RECORDS FOR THIS EXERCISE -
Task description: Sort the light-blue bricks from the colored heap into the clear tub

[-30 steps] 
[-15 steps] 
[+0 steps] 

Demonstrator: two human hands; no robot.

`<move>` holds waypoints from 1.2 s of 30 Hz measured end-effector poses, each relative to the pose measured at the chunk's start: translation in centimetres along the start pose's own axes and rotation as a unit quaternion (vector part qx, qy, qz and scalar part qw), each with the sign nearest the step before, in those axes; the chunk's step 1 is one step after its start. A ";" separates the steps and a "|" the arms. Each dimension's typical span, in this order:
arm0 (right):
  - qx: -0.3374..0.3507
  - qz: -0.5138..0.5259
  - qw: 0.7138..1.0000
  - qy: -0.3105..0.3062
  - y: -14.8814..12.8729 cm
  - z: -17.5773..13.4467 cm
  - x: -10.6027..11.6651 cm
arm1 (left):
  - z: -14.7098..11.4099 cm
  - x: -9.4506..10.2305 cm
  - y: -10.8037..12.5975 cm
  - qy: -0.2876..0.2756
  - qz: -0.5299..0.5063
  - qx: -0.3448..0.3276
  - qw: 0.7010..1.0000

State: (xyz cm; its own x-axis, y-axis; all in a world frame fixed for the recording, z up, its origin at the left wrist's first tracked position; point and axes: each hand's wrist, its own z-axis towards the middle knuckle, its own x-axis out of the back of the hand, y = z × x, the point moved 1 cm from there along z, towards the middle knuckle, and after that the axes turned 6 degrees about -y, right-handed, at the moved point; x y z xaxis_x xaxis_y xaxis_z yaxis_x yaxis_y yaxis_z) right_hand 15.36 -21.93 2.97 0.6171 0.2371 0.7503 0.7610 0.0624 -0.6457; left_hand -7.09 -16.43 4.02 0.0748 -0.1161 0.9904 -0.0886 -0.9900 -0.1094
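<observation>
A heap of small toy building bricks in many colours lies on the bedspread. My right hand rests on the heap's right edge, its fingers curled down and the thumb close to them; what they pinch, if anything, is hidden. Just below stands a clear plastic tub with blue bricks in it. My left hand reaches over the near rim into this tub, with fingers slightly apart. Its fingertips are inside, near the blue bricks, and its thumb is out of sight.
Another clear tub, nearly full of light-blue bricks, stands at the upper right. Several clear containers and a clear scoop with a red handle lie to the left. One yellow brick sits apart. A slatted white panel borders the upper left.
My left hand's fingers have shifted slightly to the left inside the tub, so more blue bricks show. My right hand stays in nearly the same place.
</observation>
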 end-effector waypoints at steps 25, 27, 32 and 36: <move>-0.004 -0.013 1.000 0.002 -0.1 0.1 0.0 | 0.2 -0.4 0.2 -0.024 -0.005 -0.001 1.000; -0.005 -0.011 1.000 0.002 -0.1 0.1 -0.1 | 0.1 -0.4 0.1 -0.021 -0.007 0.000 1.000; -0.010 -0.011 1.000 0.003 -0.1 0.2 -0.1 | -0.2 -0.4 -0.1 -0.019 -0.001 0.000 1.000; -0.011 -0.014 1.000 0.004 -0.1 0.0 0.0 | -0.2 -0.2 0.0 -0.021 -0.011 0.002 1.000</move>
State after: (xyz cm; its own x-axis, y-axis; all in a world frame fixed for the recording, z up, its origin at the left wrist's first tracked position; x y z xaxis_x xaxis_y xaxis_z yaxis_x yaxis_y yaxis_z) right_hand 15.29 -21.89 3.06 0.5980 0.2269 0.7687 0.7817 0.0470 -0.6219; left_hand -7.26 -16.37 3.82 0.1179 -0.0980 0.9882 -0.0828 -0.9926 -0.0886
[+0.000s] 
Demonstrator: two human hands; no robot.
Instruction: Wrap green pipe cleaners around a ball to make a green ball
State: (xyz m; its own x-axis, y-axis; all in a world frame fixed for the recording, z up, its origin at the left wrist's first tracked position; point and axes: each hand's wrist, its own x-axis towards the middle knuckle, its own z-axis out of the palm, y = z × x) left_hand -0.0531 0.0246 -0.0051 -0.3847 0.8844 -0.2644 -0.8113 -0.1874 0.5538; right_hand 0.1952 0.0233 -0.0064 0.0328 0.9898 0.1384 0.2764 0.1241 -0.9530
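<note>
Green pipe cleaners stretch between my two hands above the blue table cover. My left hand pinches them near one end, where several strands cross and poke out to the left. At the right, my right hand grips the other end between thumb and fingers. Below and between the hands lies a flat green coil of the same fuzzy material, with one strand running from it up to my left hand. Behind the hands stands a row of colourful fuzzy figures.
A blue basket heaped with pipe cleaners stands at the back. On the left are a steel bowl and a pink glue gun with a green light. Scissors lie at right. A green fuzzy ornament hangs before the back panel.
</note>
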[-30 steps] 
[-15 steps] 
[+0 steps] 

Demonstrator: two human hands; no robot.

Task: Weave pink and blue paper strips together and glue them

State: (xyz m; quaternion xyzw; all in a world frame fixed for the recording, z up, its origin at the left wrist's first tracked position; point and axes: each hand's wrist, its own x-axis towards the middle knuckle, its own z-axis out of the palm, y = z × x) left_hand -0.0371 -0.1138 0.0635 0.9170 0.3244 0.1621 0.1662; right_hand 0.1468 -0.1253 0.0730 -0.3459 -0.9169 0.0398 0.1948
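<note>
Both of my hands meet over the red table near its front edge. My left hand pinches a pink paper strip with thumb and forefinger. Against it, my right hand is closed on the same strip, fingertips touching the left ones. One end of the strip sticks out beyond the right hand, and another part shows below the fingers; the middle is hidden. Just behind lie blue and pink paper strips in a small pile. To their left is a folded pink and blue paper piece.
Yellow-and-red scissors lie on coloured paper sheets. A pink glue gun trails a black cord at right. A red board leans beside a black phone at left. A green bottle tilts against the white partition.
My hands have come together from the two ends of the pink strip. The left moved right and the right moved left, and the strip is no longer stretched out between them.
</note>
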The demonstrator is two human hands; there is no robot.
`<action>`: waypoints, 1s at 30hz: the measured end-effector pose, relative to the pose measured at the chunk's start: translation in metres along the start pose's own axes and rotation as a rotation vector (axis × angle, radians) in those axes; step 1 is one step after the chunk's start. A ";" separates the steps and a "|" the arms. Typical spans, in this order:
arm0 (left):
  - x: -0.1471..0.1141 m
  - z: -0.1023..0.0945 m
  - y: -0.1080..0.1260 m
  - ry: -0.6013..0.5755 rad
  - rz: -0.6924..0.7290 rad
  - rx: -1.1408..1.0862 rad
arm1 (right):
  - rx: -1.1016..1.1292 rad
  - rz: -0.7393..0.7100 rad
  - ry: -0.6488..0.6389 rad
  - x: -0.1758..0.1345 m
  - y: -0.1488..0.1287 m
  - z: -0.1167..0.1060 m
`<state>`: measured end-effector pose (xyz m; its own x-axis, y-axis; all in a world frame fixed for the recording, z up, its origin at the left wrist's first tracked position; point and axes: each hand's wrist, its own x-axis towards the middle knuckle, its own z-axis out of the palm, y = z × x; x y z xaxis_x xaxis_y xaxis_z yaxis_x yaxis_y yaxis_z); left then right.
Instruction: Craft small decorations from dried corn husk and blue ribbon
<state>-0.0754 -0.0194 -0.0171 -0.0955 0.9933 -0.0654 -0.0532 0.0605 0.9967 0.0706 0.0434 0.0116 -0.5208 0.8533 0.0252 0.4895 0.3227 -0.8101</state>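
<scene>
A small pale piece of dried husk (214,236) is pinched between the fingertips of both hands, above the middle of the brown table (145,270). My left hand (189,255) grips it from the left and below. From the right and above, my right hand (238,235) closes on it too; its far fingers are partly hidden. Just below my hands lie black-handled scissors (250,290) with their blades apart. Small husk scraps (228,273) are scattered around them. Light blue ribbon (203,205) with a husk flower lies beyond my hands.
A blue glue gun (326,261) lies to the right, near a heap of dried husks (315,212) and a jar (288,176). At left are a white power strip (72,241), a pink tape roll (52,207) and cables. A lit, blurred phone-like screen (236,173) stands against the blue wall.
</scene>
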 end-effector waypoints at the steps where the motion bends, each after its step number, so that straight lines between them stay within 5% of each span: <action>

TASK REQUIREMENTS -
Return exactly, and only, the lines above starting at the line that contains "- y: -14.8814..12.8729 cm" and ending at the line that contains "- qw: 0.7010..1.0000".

RESULT FOR THIS EXERCISE -
  - y: -14.8814..12.8729 cm
  - z: -17.5773..13.4467 cm
  - x: -10.6027..11.6651 cm
arm1 (left):
  - z: -14.7098..11.4099 cm
  - x: -9.4506..10.2305 cm
  - y: -10.8037..12.5975 cm
  - qy: -0.2876..0.2756
  - qz: -0.5299..0.5063
  - qx: -0.3448..0.3276
  - qw: 0.7010..1.0000

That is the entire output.